Figure 5. Perturbations of Dve levels can alter cell specification in the copper cell region. (A–D) Generation of mitotic clones with either depletion or overexpression of dve by using intestinal cell lineage tracing system. Representative immunofluorescence images of mitotic clones generated in copper cell region of midguts (Esg-GFP—green and Cut—red) from the flies of the following genotypes (A) esgts F/O as control, (B) esgts F/O > UAS-dve, and (C) esgts F/O > UAS-dveRNAi. The fluorescent intensities of red and green signals representing Cut and GFP expression in the mitotic clones indicated with white outline in the respective panels have been presented in graphs (A′) esgts F/O (control) clones, (B′) esgts F/O > UAS-dve, and (C′) esgts F/O > UAS-dveRNAi. Overlap between red and green signals indicate expression of both Cut and GFP in the outlined clone. Scale bar: 5 μm. (D) Schematic diagram depicting the role of Dpp targets Labial and Dve in cell specification in the copper cell/gastric region of the Drosophila midgut.
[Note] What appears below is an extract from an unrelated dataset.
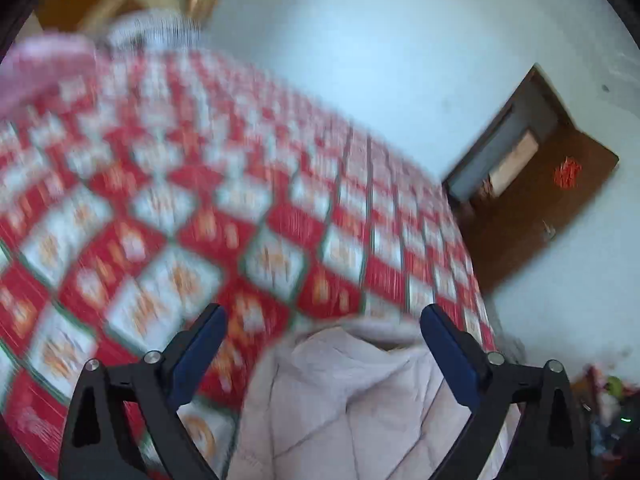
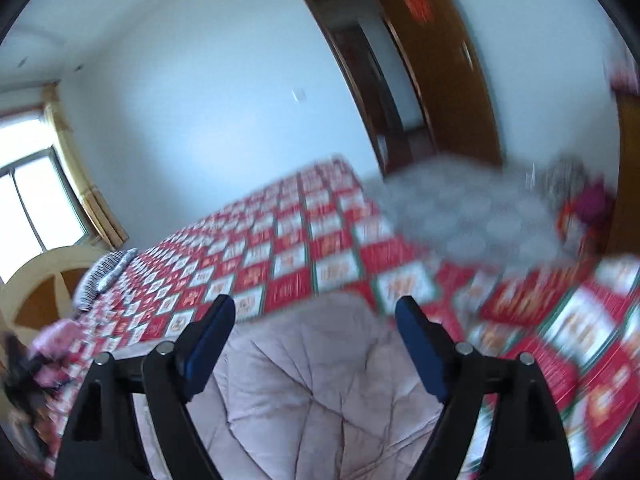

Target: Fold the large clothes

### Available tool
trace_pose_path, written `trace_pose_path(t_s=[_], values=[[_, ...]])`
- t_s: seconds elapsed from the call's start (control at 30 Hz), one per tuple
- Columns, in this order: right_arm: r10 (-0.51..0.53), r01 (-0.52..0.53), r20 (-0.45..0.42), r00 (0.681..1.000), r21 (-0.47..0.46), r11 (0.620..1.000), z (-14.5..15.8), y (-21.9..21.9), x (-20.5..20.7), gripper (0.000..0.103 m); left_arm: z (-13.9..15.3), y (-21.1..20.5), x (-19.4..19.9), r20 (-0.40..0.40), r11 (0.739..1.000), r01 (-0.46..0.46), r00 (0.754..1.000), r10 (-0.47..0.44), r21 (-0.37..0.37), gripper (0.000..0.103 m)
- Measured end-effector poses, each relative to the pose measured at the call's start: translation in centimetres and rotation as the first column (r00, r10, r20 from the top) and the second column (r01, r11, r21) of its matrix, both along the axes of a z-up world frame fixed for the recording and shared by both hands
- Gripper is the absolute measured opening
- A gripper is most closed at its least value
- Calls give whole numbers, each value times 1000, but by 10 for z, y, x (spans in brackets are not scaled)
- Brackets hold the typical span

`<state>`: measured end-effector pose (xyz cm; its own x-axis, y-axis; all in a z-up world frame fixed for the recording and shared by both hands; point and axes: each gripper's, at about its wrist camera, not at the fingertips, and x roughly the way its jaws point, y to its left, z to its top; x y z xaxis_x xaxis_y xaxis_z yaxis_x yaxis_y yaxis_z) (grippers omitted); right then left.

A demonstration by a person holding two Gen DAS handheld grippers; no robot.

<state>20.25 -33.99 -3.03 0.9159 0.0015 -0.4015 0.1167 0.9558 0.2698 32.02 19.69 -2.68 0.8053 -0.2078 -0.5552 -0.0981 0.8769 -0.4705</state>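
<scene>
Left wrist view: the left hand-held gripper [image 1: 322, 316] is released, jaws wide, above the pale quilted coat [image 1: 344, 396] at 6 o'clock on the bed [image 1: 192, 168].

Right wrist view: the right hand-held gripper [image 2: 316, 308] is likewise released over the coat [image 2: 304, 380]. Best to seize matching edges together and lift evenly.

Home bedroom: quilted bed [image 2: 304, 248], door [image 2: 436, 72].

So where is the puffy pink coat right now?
The puffy pink coat lies on the red checked bedspread, low in both wrist views, beneath the open fingers.

Bedspread [image 2: 280, 256] lies open beyond the jacket [image 2: 304, 380]; grey garment [image 2: 472, 216] right.
</scene>
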Motion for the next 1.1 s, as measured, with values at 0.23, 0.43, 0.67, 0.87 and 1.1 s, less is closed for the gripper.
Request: trace_pose_path(t_s=[0.23,0.43,0.67,0.87,1.1], values=[[167,-199,-197,966,-158,967,-22,100,73,21,-16,-164,19,-50,913,226,974,-222,339,98],[124,-183,-366,922,-132,974,-96,121,134,21,-91,-230,52,-172,858,251,966,-192,449,98],[131,-155,-350,928,-43,987,-136,102,135,21,-126,-234,50,-134,849,214,976,-170,482,100],[105,-145,-377,920,-79,986,-139,109,141,21,-142,-243,55,-134,825,199,980,-150,529,102],[-58,-16,-308,950,-232,973,-89,72,116,25,-148,-249,60,-160,797,198,979,-128,571,102]])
The intestinal epithelium undergoes high turnover. It is essential that homeostasis is critically regulated in such tissues to prevent hyperplasia and/or metaplasia. Additionally, the regeneration of cell lineages has to be precisely regulated in order to maintain the identity and function of respective regions in the intestine. Studies suggest that the number of resident stem cells, their renewal, and differentiation are regulated in a region-specific manner. Also, the stem cell niches of different regions are possibly adapted to the physiology of that compartment (Li and Jasper, 2016).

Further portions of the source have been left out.